Alison Hext-Roberts says she and her fellow Arbutus Ensemble musicians came together because of their love for chamber music.
"The passion for all of us is the fact that we're playing chamber music, and certainly the orchestral players among us are used to playing with other instruments. We absolutely adore being a part of something so much greater than ourselves as individuals.
"For each of us it is like speaking a different language, but together you play your part of the theme and then you pass it over to the next instrument and they put a different take on it. All the instruments have different timbres, we play a slightly different part and sound.
"That is the wonderful thing about chamber music, especially for string players who are used to being part of an entire section. This is why we do what we do."

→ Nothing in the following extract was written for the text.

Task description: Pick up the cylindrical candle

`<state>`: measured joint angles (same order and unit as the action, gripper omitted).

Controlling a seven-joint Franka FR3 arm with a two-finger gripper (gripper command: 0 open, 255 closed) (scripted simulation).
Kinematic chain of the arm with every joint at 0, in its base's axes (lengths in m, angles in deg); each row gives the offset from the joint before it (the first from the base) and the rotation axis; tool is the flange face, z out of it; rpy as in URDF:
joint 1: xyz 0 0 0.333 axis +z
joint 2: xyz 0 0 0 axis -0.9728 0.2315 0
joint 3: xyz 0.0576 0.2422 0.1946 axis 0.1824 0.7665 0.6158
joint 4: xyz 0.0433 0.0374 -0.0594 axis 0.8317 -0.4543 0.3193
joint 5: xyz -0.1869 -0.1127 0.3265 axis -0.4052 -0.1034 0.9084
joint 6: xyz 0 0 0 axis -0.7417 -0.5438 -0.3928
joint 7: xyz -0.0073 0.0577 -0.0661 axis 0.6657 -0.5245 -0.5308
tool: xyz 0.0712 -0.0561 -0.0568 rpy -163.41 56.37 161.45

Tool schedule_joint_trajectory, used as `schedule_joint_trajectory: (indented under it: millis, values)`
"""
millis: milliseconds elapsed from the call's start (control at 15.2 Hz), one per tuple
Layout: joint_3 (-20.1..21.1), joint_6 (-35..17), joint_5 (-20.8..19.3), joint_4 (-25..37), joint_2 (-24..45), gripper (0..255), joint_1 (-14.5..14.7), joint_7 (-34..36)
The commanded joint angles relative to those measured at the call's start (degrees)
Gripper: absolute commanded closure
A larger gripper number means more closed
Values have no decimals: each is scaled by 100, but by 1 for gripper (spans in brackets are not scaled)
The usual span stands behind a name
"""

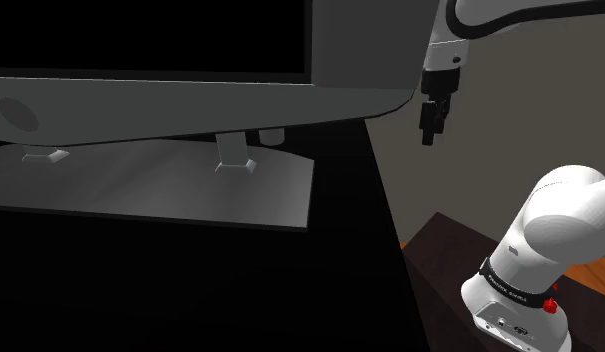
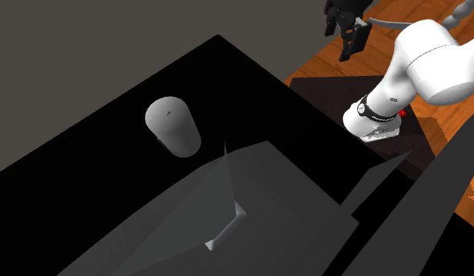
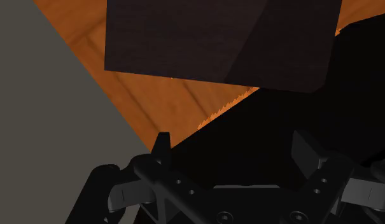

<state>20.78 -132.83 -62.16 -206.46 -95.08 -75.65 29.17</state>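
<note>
The candle (image 2: 172, 125) is a plain grey cylinder standing upright on the black table top (image 2: 251, 86), next to the grey base of a monitor. My all-black gripper (image 2: 346, 49) hangs in the air well away from it, past the table's edge and above the arm's stand. In the shoulder view the gripper (image 1: 428, 138) points down just beyond the monitor's lower corner. The wrist view has the gripper (image 3: 232, 149) open, its two fingertips (image 3: 161, 145) apart with nothing between them, looking down at the stand, the floor and the table's dark edge.
A large grey monitor (image 1: 190, 95) on a flat grey base (image 1: 150, 185) takes up much of the table and stands between the shoulder camera and the candle. The dark brown stand (image 3: 216, 44) rests on an orange wood floor (image 3: 153, 102). A grey wall (image 3: 44, 114) is beside it.
</note>
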Motion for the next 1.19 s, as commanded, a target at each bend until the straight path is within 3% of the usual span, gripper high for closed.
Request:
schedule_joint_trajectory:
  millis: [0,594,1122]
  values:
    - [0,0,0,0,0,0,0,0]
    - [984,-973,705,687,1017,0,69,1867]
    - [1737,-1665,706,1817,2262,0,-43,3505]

She adds that the core group has been playing together for 20 years.
"We use ensemble rather than quartet because it's more versatile. Sometimes we're a quintet, occasionally we're a trio," Hext-Robert says.
The Arbutus Ensemble includes Hext-Roberts on piano, Masako Matsumoto on violin, Barbara Irschick on viola, and Alison Patterson on cello.

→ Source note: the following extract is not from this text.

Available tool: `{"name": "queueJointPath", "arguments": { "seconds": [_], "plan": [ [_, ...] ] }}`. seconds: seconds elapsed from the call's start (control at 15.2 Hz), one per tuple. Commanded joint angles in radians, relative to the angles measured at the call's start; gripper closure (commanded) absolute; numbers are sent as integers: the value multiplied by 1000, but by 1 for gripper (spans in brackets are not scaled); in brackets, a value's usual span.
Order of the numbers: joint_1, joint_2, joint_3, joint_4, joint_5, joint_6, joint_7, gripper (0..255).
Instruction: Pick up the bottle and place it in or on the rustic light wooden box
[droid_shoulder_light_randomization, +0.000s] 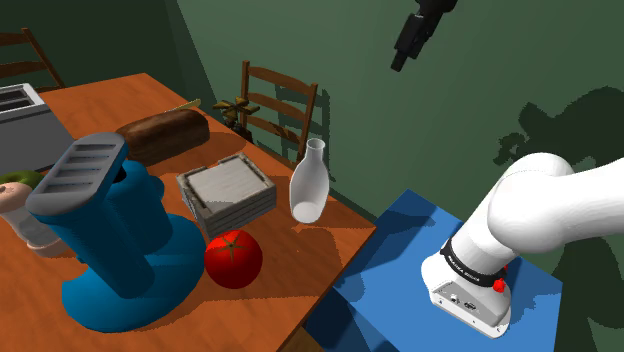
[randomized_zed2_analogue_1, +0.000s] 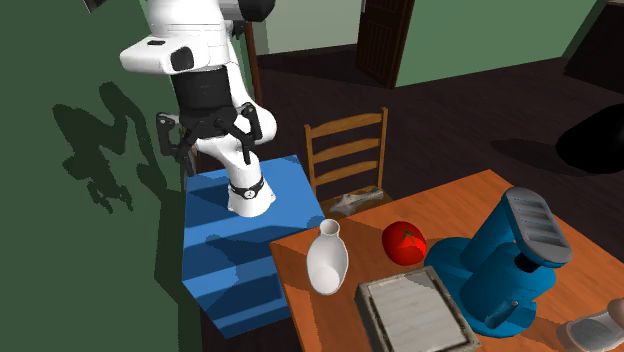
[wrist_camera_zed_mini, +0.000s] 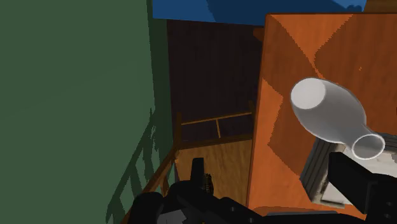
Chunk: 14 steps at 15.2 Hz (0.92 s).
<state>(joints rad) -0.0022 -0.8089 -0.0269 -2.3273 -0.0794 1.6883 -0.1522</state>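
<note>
Overhead, the claw hangs open, high above the upright white bottle

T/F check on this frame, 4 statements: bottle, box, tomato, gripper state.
1. The white narrow-necked bottle stands upright on the orange-brown wooden table. True.
2. The all-black two-finger gripper is shut on the bottle. False: it hangs high above the table, fingers apart, holding nothing.
3. The bottle is beside the pale grey slatted box, not in or on it. True.
4. The round red tomato lies inside the box. False: it sits on the table next to the box.
</note>
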Motion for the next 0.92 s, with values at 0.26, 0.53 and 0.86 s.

"It's different having all women, it's absolutely true. We have to be quite disciplined or else it becomes a very social occasion!" Hext-Roberts laughs.
"We make sure we get our work done. It has been really fun working with all women. I'm not sure it makes any difference in the way we play music."
Each has extensive experience playing around the world.
"As a quartet we've played a lot locally, mainly in Vancouver, for different music festivals as well," Hext-Roberts says.
"We probably only perform together four or five times a year. We'll get a program together and offer it to several different locations, which is nice because it is a lot of work to get it up and ready to play."
The concert has a very varied repertoire and covers music from the 17th to 20th centuries by Telemann, Mozart, Erno Dohnanyi, Joaquin Turina and Astor Piazzolla. British composer John Williams' Theme From Schindler's List and Scott Joplin's Heliotrope Bouquet will also be performed.
"The organizers of the Whistler show were looking for quite a bit of variety, so people with different interests would hopefully hear something that was close to them, music that would appeal to a wide range of people," Hext-Roberts says.
Asked what style of music she prefers, Hext-Roberts says classical wins out.
"As a group, though, it has been really fun to grow the repertoire and incorporate some jazz and contemporary music as well," Hext-Roberts says.
The ensemble hopes to take its work further and develop its performance for schools in the Lower Mainland.
"We want to feature this as a school program; we will do it as a walk through the centuries. We already have a couple of bookings for the fall and will also get something happening for the spring as well."
The Arbutus Ensemble is performing at Our Lady of the Mountains Catholic Church on Sunday, Oct. 16, at 5 p.m. Tickets are $20 for adults and $15 for youth, and available at the Whistler Museum.
The concert will be followed by a Q & A.
The concert's promoter, Jane Reid, says she and organizer Alison Hunter want to bring more classical music to Whistler.
"The church is a lovely place to perform. The acoustics are wonderful in there. Alison has the connections (as a classical harpist) to find musicians and bring them here," she says.
"It's a great way for people to listen to and appreciate beautiful music — very approachable, beautiful classical music — and learn something at the same time. I think a lot of people are interested in those things.
"(Hext-Roberts) has known (Hunter) for a long time and the other musicians have been members of other orchestras, including the Vancouver Symphony and with the Vancouver Orchestra. A musicians can never do one thing at a time."